The great French novelist Gustave Flaubert (1821–1880) has a reputation as an ivory-towered, art-for-art's-sake writer, but there was another Flaubert, one Wall inclines toward in this briskly readable and welcome new biography. This Flaubert—visible in his letters to his friend and publisher Maxime Du Camp, his difficult lover Louise Colet and his peer (and rival) George Sand—was mercurial, passionate, vivacious, even Rabelaisian. Wall (who translated Madame Bovary
and other works for Penguin Classics), like Flaubert himself, downplays the Realist writer for the Romantic who appreciated Victor Hugo (and de Sade). At the outset of his career, Flaubert was enjoying himself in Paris, neglecting his legal studies and writing his first novel, which would become A Sentimental Education. His first nervous attack, which occurred while visiting his family in provincial Rouen and which Wall diagnoses as epilepsy, not only cut off Flaubert's legal career and curtailed his love of travel, but it partly accounted for his sedentary reclusiveness.
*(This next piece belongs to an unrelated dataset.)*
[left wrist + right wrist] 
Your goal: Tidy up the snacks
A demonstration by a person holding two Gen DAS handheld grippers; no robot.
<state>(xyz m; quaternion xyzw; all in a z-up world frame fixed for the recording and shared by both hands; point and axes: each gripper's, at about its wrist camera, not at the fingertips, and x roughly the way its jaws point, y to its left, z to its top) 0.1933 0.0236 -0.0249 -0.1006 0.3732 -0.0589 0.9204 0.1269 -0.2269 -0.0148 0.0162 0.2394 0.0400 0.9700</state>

Though Flaubert quarantined himself for years at his family home to write, Wall gives full attention to the enterprising episodes in which the writer broke free of his self-imposed routine: his extensive travels in Egypt and his later socializing in Paris's Second Empire salons. While the novelist famously detested the bourgeoisie, politics and modernity, Wall argues that his father's eminently bourgeois success as a doctor shadowed his younger son's work habits and even his aesthetic, and that the events of the Revolution in 1848 and the Commune were barely checked on the margins of Flaubert's life and art.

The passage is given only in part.